**Work required:** Beneath this task are records; print exactly the stretch of them from the line with "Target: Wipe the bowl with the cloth" through the line with "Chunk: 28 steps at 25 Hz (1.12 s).", both ends included.

**Records from a data source:**
────
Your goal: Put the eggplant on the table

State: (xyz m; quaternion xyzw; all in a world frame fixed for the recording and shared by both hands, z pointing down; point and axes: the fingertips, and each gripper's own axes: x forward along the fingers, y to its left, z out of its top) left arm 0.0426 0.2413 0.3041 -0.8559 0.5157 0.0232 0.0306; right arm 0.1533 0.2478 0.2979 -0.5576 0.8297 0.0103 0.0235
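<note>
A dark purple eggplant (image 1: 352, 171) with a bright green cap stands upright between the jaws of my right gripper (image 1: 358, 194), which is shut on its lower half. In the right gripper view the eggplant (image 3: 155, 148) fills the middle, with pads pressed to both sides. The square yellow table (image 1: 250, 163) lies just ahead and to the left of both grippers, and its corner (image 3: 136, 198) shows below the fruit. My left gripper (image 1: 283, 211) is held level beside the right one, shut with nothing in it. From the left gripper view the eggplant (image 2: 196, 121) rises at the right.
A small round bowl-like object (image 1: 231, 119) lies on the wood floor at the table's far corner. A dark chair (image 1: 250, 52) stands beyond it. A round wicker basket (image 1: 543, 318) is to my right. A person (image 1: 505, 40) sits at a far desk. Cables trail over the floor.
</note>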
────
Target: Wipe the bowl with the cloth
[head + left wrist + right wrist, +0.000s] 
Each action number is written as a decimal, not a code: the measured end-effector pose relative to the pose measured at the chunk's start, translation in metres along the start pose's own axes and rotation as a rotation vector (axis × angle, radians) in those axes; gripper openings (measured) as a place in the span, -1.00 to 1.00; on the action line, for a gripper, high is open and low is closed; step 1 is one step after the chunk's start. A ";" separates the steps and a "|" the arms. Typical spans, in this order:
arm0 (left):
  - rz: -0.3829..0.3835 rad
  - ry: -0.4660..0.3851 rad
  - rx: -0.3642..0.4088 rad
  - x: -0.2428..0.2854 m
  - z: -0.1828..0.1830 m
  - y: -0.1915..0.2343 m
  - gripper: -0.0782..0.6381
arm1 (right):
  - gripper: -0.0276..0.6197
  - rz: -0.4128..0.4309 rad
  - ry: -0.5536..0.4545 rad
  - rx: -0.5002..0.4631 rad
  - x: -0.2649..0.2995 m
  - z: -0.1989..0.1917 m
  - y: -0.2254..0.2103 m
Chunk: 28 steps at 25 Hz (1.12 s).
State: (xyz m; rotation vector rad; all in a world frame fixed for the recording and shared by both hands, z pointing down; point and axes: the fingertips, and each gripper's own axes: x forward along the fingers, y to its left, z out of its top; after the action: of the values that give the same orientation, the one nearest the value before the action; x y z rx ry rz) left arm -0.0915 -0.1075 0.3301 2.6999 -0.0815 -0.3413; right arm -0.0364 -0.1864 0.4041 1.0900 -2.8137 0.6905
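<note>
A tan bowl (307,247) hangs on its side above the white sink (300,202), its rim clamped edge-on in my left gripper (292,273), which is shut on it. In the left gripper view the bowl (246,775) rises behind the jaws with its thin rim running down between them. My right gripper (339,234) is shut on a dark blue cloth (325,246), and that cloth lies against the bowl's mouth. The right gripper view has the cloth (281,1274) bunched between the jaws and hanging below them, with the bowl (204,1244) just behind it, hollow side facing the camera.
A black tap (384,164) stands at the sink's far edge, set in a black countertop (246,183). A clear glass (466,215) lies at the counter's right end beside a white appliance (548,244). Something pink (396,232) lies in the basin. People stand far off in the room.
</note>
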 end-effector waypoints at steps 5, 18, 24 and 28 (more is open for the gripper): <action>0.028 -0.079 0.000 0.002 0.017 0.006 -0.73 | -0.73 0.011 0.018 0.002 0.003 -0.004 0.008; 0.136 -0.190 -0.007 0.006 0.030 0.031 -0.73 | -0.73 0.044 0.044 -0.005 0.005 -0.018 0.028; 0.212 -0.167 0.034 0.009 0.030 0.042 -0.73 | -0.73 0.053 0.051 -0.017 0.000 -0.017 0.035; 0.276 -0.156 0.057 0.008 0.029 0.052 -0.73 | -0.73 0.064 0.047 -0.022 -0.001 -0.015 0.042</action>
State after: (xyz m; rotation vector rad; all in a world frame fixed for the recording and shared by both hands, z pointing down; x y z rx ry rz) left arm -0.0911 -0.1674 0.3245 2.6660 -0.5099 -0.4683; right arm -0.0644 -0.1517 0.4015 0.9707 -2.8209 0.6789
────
**Task solution:**
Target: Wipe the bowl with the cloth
[head + left wrist + right wrist, +0.000s] 
Each action number is written as a decimal, not a code: the measured end-effector pose relative to the pose measured at the chunk's start, translation in metres along the start pose's own axes and rotation as a rotation vector (axis × angle, radians) in those axes; gripper openings (measured) as a place in the span, -1.00 to 1.00; on the action line, for a gripper, high is open and low is closed; step 1 is one step after the chunk's start. A ";" separates the steps and a "|" the arms. Typical spans, in this order:
arm0 (left):
  - rz: -0.3829..0.3835 rad
  - ry: -0.4660..0.3851 rad
  - rx: -0.3642..0.4088 rad
  - x: -0.2428..0.2854 m
  - z: -0.1828..0.1830 m
  - y: -0.1915..0.2343 m
  - gripper: -0.0782..0.6381
arm1 (right):
  - gripper: -0.0276..0.6197
  - rz: -0.4128..0.4309 rad
  - ry: -0.5536..0.4545 rad
  - rx: -0.5002..0.4631 rad
  - x: -0.2649..0.2995 m
  - z: -0.1989..0.1917 m
  - y: -0.2254..0.2103 m
Chunk: 28 steps at 25 Hz (1.12 s).

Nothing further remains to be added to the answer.